» **WHAT THE TASK ASKS**: Once the records have been read, set every one down as it stands.

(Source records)
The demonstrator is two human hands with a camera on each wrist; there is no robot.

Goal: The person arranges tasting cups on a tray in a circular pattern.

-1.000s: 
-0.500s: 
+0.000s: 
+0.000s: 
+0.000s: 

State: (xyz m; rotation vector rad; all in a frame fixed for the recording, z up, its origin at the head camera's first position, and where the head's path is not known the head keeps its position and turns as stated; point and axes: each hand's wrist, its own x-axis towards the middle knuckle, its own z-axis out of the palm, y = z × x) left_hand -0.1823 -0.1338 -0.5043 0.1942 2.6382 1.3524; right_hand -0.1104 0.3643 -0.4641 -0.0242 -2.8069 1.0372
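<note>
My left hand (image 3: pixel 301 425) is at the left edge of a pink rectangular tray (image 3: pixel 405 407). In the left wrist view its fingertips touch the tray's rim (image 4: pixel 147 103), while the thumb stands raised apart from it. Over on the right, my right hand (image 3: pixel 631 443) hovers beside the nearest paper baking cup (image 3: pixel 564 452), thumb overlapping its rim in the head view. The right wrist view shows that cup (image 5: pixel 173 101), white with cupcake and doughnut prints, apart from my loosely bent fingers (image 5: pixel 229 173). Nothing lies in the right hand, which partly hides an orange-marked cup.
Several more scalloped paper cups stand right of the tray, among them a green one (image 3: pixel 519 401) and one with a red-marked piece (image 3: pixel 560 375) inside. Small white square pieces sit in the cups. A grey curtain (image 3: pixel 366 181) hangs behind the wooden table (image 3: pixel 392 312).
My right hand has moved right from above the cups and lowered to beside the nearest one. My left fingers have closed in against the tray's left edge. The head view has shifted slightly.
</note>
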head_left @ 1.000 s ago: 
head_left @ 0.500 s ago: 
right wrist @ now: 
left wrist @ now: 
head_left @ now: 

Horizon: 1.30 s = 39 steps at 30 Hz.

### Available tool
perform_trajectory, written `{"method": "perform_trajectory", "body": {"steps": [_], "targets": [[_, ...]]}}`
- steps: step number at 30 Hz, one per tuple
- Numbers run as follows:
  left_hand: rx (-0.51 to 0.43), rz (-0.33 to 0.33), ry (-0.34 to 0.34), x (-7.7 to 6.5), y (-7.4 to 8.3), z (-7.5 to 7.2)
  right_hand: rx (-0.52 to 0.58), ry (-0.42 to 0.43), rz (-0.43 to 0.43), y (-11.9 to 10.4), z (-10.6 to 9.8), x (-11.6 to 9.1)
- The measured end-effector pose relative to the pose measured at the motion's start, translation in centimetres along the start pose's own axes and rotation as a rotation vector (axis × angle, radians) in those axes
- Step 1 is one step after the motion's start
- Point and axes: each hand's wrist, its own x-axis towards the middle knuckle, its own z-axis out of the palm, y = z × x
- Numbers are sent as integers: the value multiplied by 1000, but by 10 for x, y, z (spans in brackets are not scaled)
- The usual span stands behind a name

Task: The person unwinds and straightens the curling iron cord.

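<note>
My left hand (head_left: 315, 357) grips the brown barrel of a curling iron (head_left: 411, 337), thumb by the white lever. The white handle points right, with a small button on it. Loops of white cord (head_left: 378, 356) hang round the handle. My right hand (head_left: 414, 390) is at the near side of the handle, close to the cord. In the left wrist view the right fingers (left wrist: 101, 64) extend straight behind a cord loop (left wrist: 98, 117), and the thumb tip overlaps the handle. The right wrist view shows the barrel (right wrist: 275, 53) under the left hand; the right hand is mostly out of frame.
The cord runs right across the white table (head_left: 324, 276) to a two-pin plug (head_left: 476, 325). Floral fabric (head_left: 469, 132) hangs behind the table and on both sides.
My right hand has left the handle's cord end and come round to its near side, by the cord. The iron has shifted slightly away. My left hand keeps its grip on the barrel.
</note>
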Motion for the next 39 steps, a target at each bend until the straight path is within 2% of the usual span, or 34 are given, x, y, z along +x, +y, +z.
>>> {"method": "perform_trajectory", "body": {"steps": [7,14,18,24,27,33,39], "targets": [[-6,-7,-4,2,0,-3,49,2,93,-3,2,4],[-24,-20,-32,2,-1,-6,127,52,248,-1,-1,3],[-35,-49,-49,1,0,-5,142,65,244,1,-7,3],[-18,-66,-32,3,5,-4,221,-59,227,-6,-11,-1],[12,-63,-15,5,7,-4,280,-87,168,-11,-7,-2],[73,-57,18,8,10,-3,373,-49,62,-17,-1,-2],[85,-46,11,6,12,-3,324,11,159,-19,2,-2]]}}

» **TASK RESULT**:
The demonstrator is two human hands with a camera on each wrist; there is no robot.

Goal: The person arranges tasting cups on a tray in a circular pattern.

-1.000s: 
-0.500s: 
+0.000s: 
+0.000s: 
+0.000s: 

State: (xyz m; rotation vector rad; all in a frame fixed for the recording, z up, its origin at the head camera's first position, and where the head's path is not known the head keeps its position and turns as stated; point and axes: each hand's wrist, its own x-axis towards the middle knuckle, its own z-axis out of the palm, y = z × x) left_hand -0.1823 -0.1338 -0.5043 0.1942 2.6382 1.3524; right_hand -0.1104 0.3643 -0.4641 -0.0242 -2.8069 1.0372
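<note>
My left hand (image 3: pixel 301 425) is at the left edge of a pink rectangular tray (image 3: pixel 405 407). In the left wrist view its fingertips touch the tray's rim (image 4: pixel 147 103), while the thumb stands raised apart from it. Over on the right, my right hand (image 3: pixel 631 443) hovers beside the nearest paper baking cup (image 3: pixel 564 452), thumb overlapping its rim in the head view. The right wrist view shows that cup (image 5: pixel 173 101), white with cupcake and doughnut prints, apart from my loosely bent fingers (image 5: pixel 229 173). Nothing lies in the right hand, which partly hides an orange-marked cup.
Several more scalloped paper cups stand right of the tray, among them a green one (image 3: pixel 519 401) and one with a red-marked piece (image 3: pixel 560 375) inside. Small white square pieces sit in the cups. A grey curtain (image 3: pixel 366 181) hangs behind the wooden table (image 3: pixel 392 312).
My right hand has moved right from above the cups and lowered to beside the nearest one. My left fingers have closed in against the tray's left edge. The head view has shifted slightly.
</note>
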head_left @ 1.000 s ago: 
head_left @ 0.500 s ago: 
right wrist @ now: 
left wrist @ now: 
head_left @ now: 

Horizon: 1.30 s = 39 steps at 30 Hz.

### Available tool
perform_trajectory, written `{"method": "perform_trajectory", "body": {"steps": [_], "targets": [[_, ...]]}}`
- steps: step number at 30 Hz, one per tuple
- Numbers run as follows:
  left_hand: rx (-0.51 to 0.43), rz (-0.33 to 0.33), ry (-0.34 to 0.34), x (-7.7 to 6.5), y (-7.4 to 8.3), z (-7.5 to 7.2)
  right_hand: rx (-0.52 to 0.58), ry (-0.42 to 0.43), rz (-0.43 to 0.43), y (-11.9 to 10.4), z (-10.6 to 9.8), x (-11.6 to 9.1)
- The measured end-effector pose relative to the pose measured at the motion's start, translation in centimetres along the start pose's own axes and rotation as a rotation vector (axis × angle, radians) in those axes
- Step 1 is one step after the motion's start
- Point and axes: each hand's wrist, its own x-axis towards the middle knuckle, its own z-axis out of the palm, y = z × x
- Numbers are sent as integers: the value multiplied by 1000, but by 10 for x, y, z (spans in brackets are not scaled)
- The usual span stands behind a name

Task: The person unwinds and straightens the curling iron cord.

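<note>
My left hand (head_left: 315, 357) grips the brown barrel of a curling iron (head_left: 411, 337), thumb by the white lever. The white handle points right, with a small button on it. Loops of white cord (head_left: 378, 356) hang round the handle. My right hand (head_left: 414, 390) is at the near side of the handle, close to the cord. In the left wrist view the right fingers (left wrist: 101, 64) extend straight behind a cord loop (left wrist: 98, 117), and the thumb tip overlaps the handle. The right wrist view shows the barrel (right wrist: 275, 53) under the left hand; the right hand is mostly out of frame.
The cord runs right across the white table (head_left: 324, 276) to a two-pin plug (head_left: 476, 325). Floral fabric (head_left: 469, 132) hangs behind the table and on both sides.
My right hand has left the handle's cord end and come round to its near side, by the cord. The iron has shifted slightly away. My left hand keeps its grip on the barrel.
</note>
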Motion for the next 39 steps, a target at each bend until the straight path is within 2% of the usual span, or 34 are given, x, y, z along +x, +y, +z.
>>> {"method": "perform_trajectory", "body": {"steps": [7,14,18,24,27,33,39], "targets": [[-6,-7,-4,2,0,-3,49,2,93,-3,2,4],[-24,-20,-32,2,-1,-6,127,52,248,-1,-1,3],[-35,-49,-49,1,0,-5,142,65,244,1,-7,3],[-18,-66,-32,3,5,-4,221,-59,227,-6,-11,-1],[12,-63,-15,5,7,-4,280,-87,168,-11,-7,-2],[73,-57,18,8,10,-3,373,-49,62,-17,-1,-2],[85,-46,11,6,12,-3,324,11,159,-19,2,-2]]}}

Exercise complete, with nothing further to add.